== Segment start ==

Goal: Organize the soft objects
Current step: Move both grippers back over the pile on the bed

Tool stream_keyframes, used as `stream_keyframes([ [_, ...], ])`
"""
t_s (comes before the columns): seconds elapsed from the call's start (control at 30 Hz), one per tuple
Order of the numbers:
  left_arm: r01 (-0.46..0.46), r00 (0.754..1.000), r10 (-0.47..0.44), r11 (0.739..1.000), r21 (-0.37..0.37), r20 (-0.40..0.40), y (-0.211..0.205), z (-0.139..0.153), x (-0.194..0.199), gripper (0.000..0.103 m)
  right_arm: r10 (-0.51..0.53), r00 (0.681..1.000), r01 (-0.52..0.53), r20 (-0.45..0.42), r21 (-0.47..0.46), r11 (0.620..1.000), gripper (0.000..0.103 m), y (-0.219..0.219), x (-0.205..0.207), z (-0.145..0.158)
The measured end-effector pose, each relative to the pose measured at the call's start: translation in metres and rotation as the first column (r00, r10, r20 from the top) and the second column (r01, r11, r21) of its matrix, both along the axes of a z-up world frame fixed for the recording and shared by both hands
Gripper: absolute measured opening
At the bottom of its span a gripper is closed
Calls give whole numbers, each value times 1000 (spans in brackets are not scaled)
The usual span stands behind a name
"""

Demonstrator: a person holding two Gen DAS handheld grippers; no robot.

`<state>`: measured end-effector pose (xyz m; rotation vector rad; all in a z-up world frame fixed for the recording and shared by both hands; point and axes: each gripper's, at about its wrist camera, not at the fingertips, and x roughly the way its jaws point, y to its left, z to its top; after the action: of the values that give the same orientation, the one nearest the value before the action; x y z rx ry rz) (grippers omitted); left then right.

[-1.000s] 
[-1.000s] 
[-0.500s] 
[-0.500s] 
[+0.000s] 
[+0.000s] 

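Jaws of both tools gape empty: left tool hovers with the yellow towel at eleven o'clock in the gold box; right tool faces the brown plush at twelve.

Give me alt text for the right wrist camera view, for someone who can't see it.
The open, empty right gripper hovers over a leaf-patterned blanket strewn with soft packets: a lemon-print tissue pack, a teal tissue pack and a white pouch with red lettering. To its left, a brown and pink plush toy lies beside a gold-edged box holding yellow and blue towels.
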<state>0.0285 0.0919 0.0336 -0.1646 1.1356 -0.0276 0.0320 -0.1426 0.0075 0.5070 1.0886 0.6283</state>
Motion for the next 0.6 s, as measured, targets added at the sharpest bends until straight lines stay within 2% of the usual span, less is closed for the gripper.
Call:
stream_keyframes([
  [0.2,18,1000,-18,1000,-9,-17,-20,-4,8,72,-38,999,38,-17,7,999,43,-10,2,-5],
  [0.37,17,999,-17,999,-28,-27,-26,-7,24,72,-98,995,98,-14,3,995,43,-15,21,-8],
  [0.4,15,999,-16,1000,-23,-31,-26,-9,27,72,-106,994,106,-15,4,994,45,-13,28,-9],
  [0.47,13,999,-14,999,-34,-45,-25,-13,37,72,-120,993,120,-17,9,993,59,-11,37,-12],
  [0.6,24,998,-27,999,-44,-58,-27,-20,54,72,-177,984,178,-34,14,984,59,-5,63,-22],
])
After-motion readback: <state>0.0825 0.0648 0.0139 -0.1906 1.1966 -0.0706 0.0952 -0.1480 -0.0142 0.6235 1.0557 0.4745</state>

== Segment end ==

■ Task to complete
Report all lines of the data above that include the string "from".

■ Expected answer
t_s (comes before the columns): seconds elapsed from the call's start (control at 30 Hz), one per tuple
The measured end-effector pose, each relative to the pose measured at the call's start: translation in metres and rotation as the first column (r00, r10, r20 from the top) and the second column (r01, r11, r21) of its matrix, both along the axes of a z-up world frame fixed for the recording and shared by both hands

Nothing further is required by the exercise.